You will take the investigational medication or placebo during the first year and the investigational medicine (no placebo) during the second year.

3

DOSE DECREASE AND FOLLOW UP

30 days after last dose of study medicine

Before you stop taking the study medicine completely, the dose will be slowly decreased. There is one final visit for a health check after you are done taking the study medicine.

What happens during the study?

View Understanding Clinical Trials video

What tests would I have?

You will answer questions about your vision, health, and medications, and have physical exams. Blood and urine samples will be taken.

Vision tests, eye exams, imaging of the back of your eye, and other tests will be done on your eyes. Some eye tests will require dilation.

GENERAL HEALTH CHECKS AND TESTS

HEALTH INFORMATION

MEDICINE REVIEW

VITAL SIGNS

BLOOD TESTS

URINE TESTS

PHYSICAL EXAMS

You will have a heart test (ECG) about once a year during the study.

VISION AND EYE TESTS

VISION TESTS

EYE EXAMS

EYE IMAGING

Some eye tests will require your pupils to be widened with dilating eye drops to allow a better view into the back of your eye.
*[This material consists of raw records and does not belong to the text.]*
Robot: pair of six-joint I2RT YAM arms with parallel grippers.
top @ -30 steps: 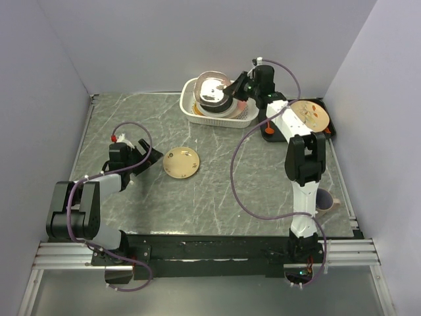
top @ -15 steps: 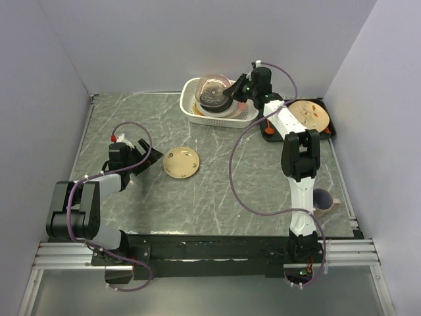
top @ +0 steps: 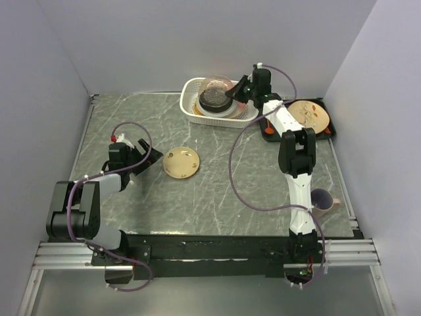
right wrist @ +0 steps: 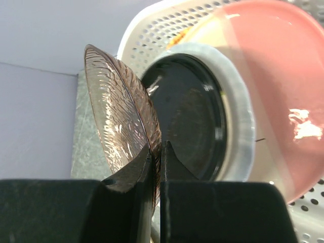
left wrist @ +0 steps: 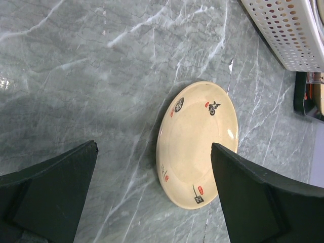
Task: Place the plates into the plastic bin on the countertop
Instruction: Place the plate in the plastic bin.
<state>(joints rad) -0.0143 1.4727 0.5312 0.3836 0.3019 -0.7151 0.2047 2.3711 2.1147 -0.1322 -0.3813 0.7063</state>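
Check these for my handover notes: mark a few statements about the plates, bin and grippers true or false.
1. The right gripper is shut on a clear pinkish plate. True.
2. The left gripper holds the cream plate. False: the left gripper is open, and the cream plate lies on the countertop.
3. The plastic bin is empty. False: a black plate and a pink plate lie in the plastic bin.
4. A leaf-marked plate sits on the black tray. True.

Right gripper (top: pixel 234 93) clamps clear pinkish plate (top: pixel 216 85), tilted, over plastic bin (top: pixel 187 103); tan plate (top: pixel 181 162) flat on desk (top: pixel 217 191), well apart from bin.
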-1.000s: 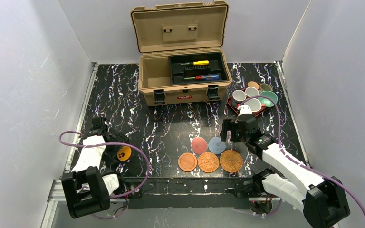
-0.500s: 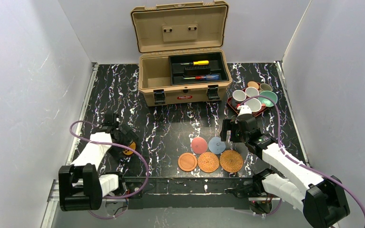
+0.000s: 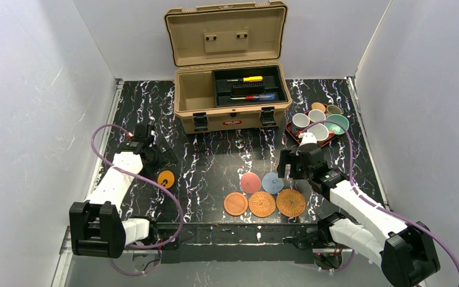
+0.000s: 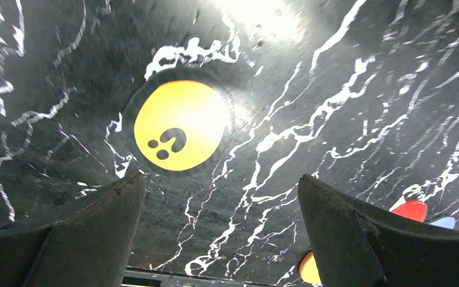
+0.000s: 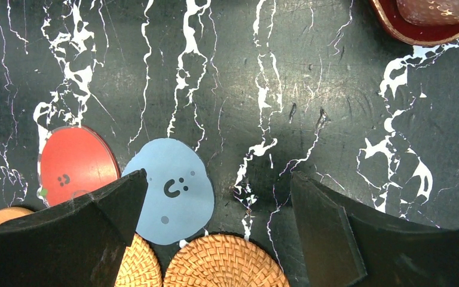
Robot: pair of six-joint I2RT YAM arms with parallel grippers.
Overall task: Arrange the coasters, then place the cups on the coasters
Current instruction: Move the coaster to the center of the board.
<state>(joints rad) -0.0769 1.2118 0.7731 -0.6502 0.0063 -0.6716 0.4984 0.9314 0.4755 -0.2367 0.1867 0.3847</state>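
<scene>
Five coasters lie grouped at the near middle: pinkish-red (image 3: 250, 182), blue-grey (image 3: 272, 182), smooth brown (image 3: 235, 204) and two woven ones (image 3: 262, 204) (image 3: 290, 202). The sixth, orange with black marks (image 3: 166, 178) (image 4: 179, 125), lies alone at the left. My left gripper (image 3: 166, 158) (image 4: 221, 178) hovers open just behind it, holding nothing. Over the blue-grey coaster (image 5: 170, 191), my right gripper (image 3: 287, 166) (image 5: 218, 176) hangs open and empty. The cups (image 3: 319, 131) stand crowded on a dark red tray (image 3: 291, 130) at the right rear.
An open tan toolbox (image 3: 230, 89) with screwdrivers in its tray stands at the back centre. White walls close in the left, right and rear. The tray's corner (image 5: 418, 33) shows at the top right of the right wrist view.
The left arm has swung away from the near edge toward the back. The orange coaster now lies uncovered, slightly farther right and back. The right arm has not moved.
</scene>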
One eye test will require injection of a fluorescent dye to help see any leaky blood vessels in your eye.

At some visits, you will be asked to complete questionaires about your health-related quality of life and how vision problems affect your daily life.

What treatment will I receive?

The investigational medicine being studied is call danicopan [dan-IH-co-pan]. It is an oral tablet taken once or twice a day. Danicopan is being compared to placebo. A placebo looks just like the active drug but has no active ingredients.

YEAR 1

There is a 75% chance you would get danicopan.
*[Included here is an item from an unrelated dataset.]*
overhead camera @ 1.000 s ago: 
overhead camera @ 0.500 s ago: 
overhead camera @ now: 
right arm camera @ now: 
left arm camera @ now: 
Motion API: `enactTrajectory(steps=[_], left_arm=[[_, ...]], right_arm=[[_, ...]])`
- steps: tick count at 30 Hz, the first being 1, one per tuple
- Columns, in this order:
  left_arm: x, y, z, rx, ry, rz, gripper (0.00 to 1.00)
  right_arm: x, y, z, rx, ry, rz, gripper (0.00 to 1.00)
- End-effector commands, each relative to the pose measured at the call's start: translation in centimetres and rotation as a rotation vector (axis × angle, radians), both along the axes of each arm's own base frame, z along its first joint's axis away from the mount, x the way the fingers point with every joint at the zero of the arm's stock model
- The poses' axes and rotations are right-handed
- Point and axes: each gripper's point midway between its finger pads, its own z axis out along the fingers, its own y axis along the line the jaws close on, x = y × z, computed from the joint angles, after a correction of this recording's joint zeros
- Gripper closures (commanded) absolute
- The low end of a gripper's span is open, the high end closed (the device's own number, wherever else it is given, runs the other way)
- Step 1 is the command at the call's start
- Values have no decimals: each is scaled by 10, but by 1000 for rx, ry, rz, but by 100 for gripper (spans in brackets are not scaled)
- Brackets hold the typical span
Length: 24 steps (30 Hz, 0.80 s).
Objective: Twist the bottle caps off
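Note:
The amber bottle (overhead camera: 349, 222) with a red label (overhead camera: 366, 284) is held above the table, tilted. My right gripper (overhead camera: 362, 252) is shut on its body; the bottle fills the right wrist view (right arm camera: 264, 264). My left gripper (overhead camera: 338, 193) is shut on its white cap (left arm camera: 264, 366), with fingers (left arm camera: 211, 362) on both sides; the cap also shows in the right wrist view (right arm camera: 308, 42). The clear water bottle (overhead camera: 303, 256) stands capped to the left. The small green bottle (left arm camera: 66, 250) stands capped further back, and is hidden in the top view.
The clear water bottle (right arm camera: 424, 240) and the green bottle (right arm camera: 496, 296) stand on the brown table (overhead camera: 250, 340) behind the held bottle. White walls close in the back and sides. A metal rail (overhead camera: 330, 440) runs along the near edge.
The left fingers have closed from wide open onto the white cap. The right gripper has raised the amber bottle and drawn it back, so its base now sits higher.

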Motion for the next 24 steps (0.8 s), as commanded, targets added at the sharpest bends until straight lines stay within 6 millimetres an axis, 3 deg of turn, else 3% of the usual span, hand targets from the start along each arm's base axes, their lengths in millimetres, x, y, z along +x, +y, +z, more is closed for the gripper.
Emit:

There is a 25% chance you would get placebo.

There is a 75% chance you would get danicopan.

There is a 25% chance you would get placebo.

YEAR 2

Everyone in the study gets danicopan.

To keep the study fair, neither you nor your study doctor will know which treatment you are receiving.

What else should I know?

You will need to have been vaccinated against meningococcal infection within the past 3 years or agree to receive vaccination.

Before joining, you will be given an Informed Consent Form that explains the study. Ask any questions you may have. If you agree to join, you will give your permission by signing the form.